Stored dataset items
==*==
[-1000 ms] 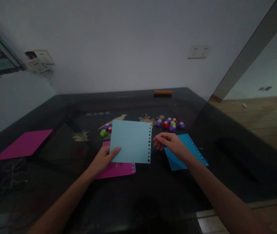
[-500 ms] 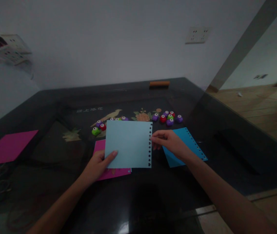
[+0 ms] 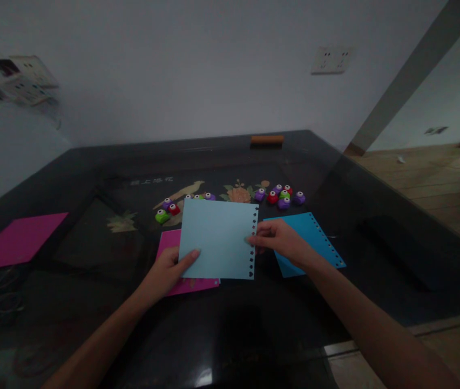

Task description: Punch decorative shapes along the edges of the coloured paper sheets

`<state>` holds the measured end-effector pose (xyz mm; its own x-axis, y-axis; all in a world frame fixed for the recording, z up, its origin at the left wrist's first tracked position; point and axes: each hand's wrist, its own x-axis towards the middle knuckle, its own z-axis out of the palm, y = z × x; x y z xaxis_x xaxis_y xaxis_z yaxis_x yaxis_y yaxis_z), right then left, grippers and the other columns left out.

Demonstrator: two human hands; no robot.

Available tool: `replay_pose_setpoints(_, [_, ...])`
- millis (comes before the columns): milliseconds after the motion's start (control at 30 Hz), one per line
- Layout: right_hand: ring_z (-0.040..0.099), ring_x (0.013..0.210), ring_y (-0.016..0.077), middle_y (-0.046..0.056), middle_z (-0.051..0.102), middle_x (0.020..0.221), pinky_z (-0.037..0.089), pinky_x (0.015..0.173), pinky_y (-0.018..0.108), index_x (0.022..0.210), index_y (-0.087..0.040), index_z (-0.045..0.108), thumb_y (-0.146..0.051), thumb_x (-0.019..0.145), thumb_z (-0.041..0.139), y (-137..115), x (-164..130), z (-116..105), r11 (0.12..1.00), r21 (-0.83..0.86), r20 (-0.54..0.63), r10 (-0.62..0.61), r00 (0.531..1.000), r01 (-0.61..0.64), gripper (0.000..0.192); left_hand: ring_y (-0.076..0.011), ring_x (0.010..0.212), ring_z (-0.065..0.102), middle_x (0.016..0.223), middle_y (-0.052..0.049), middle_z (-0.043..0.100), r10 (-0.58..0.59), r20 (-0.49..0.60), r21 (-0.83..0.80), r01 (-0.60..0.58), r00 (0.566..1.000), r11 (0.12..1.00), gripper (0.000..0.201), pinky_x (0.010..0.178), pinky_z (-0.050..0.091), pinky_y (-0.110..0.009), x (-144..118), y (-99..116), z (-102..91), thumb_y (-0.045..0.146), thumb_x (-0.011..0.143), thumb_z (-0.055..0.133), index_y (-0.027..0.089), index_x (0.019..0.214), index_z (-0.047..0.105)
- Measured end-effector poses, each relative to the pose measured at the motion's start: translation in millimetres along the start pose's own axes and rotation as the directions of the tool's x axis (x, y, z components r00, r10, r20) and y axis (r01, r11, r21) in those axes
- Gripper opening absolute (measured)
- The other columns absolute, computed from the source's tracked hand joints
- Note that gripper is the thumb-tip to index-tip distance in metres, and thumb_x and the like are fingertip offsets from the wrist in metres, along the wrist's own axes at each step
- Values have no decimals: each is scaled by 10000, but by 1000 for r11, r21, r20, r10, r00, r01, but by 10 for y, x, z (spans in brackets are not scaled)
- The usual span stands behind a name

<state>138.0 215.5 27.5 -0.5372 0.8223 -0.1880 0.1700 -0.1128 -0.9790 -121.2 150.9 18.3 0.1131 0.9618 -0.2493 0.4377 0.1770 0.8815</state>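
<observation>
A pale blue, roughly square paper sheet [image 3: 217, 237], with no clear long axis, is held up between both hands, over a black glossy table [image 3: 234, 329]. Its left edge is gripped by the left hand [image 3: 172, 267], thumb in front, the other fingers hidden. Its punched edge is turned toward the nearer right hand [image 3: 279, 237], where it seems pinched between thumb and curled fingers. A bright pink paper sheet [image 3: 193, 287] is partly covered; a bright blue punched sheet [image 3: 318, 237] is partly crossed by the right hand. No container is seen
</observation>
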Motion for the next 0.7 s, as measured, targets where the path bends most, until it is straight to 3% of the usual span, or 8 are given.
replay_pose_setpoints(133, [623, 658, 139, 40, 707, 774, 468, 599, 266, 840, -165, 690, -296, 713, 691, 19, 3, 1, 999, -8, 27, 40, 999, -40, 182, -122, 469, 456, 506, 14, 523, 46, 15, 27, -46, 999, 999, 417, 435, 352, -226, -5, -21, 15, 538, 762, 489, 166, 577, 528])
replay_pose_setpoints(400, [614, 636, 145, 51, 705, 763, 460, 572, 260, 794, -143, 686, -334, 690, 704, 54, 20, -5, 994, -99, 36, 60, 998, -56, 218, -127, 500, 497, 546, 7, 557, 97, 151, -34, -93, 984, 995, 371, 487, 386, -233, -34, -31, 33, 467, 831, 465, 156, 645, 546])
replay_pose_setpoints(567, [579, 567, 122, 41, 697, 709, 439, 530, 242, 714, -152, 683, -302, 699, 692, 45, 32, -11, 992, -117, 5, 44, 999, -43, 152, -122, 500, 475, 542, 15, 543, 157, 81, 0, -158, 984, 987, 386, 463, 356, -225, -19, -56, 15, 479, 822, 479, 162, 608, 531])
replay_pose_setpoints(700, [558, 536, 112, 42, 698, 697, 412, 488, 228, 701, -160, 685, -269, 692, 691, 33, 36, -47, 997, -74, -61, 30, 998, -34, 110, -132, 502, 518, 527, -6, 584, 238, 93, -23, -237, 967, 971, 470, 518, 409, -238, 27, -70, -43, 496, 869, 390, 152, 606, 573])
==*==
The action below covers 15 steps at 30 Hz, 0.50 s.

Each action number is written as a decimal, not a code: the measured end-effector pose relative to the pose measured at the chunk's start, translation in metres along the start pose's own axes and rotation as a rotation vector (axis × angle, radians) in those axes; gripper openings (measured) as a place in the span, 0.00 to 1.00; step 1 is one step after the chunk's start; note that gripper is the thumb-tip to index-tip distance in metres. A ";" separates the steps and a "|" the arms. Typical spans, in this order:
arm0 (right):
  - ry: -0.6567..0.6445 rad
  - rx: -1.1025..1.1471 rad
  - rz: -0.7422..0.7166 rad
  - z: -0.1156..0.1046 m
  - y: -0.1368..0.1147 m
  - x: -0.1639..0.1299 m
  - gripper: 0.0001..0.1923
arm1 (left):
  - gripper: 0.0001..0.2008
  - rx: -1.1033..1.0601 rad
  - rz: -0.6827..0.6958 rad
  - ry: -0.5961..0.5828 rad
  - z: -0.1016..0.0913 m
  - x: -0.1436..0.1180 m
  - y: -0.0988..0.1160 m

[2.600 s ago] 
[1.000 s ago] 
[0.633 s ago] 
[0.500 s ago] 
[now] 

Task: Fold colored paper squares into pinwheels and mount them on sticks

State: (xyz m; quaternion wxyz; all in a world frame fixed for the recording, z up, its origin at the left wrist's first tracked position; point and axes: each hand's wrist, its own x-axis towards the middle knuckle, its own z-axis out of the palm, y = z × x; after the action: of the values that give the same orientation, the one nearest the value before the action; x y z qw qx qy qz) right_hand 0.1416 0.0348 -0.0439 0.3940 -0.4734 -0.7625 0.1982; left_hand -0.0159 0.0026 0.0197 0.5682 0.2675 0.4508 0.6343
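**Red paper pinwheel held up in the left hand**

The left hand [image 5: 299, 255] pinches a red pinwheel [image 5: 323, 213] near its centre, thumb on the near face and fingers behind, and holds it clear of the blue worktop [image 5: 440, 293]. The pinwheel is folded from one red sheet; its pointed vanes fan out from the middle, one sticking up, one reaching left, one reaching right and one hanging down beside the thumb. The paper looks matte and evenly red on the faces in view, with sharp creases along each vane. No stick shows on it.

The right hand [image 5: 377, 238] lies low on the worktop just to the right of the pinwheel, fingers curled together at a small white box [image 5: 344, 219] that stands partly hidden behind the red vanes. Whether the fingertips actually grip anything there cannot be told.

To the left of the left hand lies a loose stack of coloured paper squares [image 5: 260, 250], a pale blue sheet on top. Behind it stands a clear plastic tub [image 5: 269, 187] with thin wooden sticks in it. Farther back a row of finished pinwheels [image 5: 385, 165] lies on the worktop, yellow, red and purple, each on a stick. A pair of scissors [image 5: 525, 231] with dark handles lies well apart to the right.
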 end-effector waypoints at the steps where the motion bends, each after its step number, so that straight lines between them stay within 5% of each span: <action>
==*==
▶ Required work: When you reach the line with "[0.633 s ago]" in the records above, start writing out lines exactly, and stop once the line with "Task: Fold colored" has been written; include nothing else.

▶ Solved problem:
[0.633 s ago] 
[0.500 s ago] 
[now] 

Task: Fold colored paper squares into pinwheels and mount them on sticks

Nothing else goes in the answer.